Repeat every entry below exactly.

(Records begins)

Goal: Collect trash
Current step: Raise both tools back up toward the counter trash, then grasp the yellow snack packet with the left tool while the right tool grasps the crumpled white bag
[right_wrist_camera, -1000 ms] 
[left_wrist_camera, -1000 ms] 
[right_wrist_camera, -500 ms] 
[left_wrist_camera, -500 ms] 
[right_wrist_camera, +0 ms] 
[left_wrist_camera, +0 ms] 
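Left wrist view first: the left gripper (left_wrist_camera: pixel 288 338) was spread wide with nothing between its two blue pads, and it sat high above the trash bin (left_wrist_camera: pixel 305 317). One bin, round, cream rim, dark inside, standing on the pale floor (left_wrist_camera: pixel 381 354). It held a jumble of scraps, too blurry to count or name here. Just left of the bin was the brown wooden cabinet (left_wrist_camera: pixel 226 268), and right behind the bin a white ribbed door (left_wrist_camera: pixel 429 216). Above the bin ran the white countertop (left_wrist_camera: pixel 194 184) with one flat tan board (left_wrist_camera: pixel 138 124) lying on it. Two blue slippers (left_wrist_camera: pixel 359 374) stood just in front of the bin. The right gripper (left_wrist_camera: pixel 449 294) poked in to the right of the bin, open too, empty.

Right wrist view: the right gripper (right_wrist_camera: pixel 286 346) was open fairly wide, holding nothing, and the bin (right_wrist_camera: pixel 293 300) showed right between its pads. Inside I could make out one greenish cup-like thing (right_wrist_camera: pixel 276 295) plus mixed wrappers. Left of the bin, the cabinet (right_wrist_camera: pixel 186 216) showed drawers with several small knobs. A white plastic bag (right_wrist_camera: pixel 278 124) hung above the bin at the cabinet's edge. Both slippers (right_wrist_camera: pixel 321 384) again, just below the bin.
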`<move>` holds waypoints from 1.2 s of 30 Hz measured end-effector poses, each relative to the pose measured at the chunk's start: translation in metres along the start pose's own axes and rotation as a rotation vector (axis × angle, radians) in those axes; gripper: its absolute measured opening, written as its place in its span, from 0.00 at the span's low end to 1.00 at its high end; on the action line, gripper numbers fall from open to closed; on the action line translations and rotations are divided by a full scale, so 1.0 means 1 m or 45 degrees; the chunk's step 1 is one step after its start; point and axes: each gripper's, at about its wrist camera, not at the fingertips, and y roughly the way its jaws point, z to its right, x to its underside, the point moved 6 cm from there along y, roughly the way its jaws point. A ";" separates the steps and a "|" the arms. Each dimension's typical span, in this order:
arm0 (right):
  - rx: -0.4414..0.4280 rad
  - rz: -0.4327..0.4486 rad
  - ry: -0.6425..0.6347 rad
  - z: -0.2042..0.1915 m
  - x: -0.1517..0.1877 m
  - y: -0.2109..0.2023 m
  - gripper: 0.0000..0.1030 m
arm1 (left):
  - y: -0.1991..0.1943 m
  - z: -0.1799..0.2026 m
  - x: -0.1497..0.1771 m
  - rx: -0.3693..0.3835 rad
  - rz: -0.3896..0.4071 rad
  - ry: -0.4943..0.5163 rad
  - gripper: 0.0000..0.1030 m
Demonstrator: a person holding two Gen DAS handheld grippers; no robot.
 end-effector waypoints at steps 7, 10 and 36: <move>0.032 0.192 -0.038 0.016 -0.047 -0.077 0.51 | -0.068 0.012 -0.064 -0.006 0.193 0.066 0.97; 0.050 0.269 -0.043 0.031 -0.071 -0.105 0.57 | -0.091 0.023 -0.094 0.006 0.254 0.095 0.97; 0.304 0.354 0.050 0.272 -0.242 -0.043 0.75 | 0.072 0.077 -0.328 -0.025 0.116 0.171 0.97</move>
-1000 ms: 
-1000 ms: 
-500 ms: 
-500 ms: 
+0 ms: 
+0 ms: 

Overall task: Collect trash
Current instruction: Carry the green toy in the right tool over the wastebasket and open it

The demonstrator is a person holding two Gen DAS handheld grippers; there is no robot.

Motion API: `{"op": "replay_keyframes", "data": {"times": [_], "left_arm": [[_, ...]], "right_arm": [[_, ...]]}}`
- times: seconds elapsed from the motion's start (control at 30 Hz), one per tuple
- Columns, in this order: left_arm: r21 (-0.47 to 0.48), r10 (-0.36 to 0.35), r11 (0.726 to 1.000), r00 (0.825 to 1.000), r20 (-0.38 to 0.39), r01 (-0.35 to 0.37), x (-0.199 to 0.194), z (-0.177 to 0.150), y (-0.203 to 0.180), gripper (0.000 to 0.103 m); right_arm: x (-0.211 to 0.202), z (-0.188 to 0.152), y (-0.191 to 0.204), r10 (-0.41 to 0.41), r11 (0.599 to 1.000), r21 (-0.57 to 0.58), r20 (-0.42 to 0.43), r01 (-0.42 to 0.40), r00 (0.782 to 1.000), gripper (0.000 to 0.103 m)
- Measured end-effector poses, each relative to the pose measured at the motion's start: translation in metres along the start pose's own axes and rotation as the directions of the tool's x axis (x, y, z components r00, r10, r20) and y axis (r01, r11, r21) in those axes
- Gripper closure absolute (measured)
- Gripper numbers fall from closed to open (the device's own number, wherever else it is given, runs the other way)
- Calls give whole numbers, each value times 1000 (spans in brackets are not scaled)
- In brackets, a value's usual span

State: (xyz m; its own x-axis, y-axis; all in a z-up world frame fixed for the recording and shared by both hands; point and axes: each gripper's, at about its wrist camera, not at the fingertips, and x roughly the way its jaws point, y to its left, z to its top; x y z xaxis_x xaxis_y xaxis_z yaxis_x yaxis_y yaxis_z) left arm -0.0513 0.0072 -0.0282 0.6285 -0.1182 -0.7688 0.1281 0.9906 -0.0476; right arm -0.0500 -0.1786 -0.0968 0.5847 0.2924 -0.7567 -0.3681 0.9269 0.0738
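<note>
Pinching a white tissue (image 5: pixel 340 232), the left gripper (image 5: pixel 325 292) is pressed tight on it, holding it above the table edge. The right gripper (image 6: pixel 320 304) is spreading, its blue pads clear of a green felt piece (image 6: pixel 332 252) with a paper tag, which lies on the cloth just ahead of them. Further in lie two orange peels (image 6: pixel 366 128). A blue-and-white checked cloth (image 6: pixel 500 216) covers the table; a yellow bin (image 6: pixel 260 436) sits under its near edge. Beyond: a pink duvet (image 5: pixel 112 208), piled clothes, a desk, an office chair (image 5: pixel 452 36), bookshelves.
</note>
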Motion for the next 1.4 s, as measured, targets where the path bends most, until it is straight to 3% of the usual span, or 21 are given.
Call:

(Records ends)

» **Reply to the exercise**
Goal: Collect trash
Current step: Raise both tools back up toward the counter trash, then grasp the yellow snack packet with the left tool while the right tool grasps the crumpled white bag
[right_wrist_camera, -1000 ms] 
[left_wrist_camera, -1000 ms] 
[right_wrist_camera, -500 ms] 
[left_wrist_camera, -500 ms] 
[right_wrist_camera, +0 ms] 
[left_wrist_camera, +0 ms] 
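Left wrist view first: the left gripper (left_wrist_camera: pixel 288 338) was spread wide with nothing between its two blue pads, and it sat high above the trash bin (left_wrist_camera: pixel 305 317). One bin, round, cream rim, dark inside, standing on the pale floor (left_wrist_camera: pixel 381 354). It held a jumble of scraps, too blurry to count or name here. Just left of the bin was the brown wooden cabinet (left_wrist_camera: pixel 226 268), and right behind the bin a white ribbed door (left_wrist_camera: pixel 429 216). Above the bin ran the white countertop (left_wrist_camera: pixel 194 184) with one flat tan board (left_wrist_camera: pixel 138 124) lying on it. Two blue slippers (left_wrist_camera: pixel 359 374) stood just in front of the bin. The right gripper (left_wrist_camera: pixel 449 294) poked in to the right of the bin, open too, empty.

Right wrist view: the right gripper (right_wrist_camera: pixel 286 346) was open fairly wide, holding nothing, and the bin (right_wrist_camera: pixel 293 300) showed right between its pads. Inside I could make out one greenish cup-like thing (right_wrist_camera: pixel 276 295) plus mixed wrappers. Left of the bin, the cabinet (right_wrist_camera: pixel 186 216) showed drawers with several small knobs. A white plastic bag (right_wrist_camera: pixel 278 124) hung above the bin at the cabinet's edge. Both slippers (right_wrist_camera: pixel 321 384) again, just below the bin.
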`<move>` holds waypoints from 1.2 s of 30 Hz measured end-effector poses, each relative to the pose measured at the chunk's start: translation in metres along the start pose's own axes and rotation as a rotation vector (axis × angle, radians) in those axes; gripper: its absolute measured opening, written as its place in its span, from 0.00 at the span's low end to 1.00 at its high end; on the action line, gripper numbers fall from open to closed; on the action line translations and rotations are divided by a full scale, so 1.0 means 1 m or 45 degrees; the chunk's step 1 is one step after its start; point and axes: each gripper's, at about its wrist camera, not at the fingertips, and y roughly the way its jaws point, z to its right, x to its underside, the point moved 6 cm from there along y, roughly the way its jaws point. A ";" separates the steps and a "|" the arms. Each dimension's typical span, in this order:
arm0 (right):
  - rx: -0.4414..0.4280 rad
  - rz: -0.4327..0.4486 rad
  - ry: -0.6425..0.6347 rad
  - z: -0.2042..0.1915 m
  - x: -0.1517..0.1877 m
  - y: -0.2109..0.2023 m
  - gripper: 0.0000..0.1030 m
arm1 (left):
  - y: -0.1991..0.1943 m
  - z: -0.1799..0.2026 m
  - x: -0.1497..0.1771 m
  - rx: -0.3693..0.3835 rad
  - rz: -0.3896..0.4071 rad
  - ry: -0.4943..0.5163 rad
  - gripper: 0.0000..0.1030 m
Demonstrator: a person holding two Gen DAS handheld grippers; no robot.
 end-effector waypoints at steps 7, 10 and 36: <move>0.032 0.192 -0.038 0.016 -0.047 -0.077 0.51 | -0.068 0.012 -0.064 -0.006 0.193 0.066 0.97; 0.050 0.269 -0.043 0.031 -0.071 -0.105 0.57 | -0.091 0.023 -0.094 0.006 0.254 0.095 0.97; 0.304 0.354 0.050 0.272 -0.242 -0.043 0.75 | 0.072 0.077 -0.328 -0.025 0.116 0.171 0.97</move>
-1000 ms: 
-1000 ms: 
-500 ms: 
-500 ms: 
+0 ms: 
+0 ms: 

Overall task: Collect trash
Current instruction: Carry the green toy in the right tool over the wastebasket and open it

The demonstrator is a person holding two Gen DAS handheld grippers; there is no robot.

Motion API: `{"op": "replay_keyframes", "data": {"times": [_], "left_arm": [[_, ...]], "right_arm": [[_, ...]]}}`
- times: seconds elapsed from the motion's start (control at 30 Hz), one per tuple
- Columns, in this order: left_arm: r21 (-0.47 to 0.48), r10 (-0.36 to 0.35), r11 (0.726 to 1.000), r00 (0.825 to 1.000), r20 (-0.38 to 0.39), r01 (-0.35 to 0.37), x (-0.199 to 0.194), z (-0.177 to 0.150), y (-0.203 to 0.180), gripper (0.000 to 0.103 m); right_arm: x (-0.211 to 0.202), z (-0.188 to 0.152), y (-0.191 to 0.204), r10 (-0.41 to 0.41), r11 (0.599 to 1.000), r21 (-0.57 to 0.58), r20 (-0.42 to 0.43), r01 (-0.42 to 0.40), r00 (0.782 to 1.000), gripper (0.000 to 0.103 m)
- Measured end-effector poses, each relative to the pose measured at the motion's start: translation in metres along the start pose's own axes and rotation as the directions of the tool's x axis (x, y, z components r00, r10, r20) and y axis (r01, r11, r21) in those axes
- Gripper closure absolute (measured)
- Gripper numbers fall from closed to open (the device's own number, wherever else it is given, runs the other way)
- Calls give whole numbers, each value times 1000 (spans in brackets are not scaled)
- In brackets, a value's usual span

State: (xyz m; its own x-axis, y-axis; all in a z-up world frame fixed for the recording and shared by both hands; point and axes: each gripper's, at about its wrist camera, not at the fingertips, and x roughly the way its jaws point, y to its left, z to its top; x y z xaxis_x xaxis_y xaxis_z yaxis_x yaxis_y yaxis_z) left arm -0.0513 0.0072 -0.0282 0.6285 -0.1182 -0.7688 0.1281 0.9906 -0.0476; right arm -0.0500 -0.1786 -0.0968 0.5847 0.2924 -0.7567 -0.3681 0.9269 0.0738
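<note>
Pinching a white tissue (image 5: pixel 340 232), the left gripper (image 5: pixel 325 292) is pressed tight on it, holding it above the table edge. The right gripper (image 6: pixel 320 304) is spreading, its blue pads clear of a green felt piece (image 6: pixel 332 252) with a paper tag, which lies on the cloth just ahead of them. Further in lie two orange peels (image 6: pixel 366 128). A blue-and-white checked cloth (image 6: pixel 500 216) covers the table; a yellow bin (image 6: pixel 260 436) sits under its near edge. Beyond: a pink duvet (image 5: pixel 112 208), piled clothes, a desk, an office chair (image 5: pixel 452 36), bookshelves.
</note>
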Motion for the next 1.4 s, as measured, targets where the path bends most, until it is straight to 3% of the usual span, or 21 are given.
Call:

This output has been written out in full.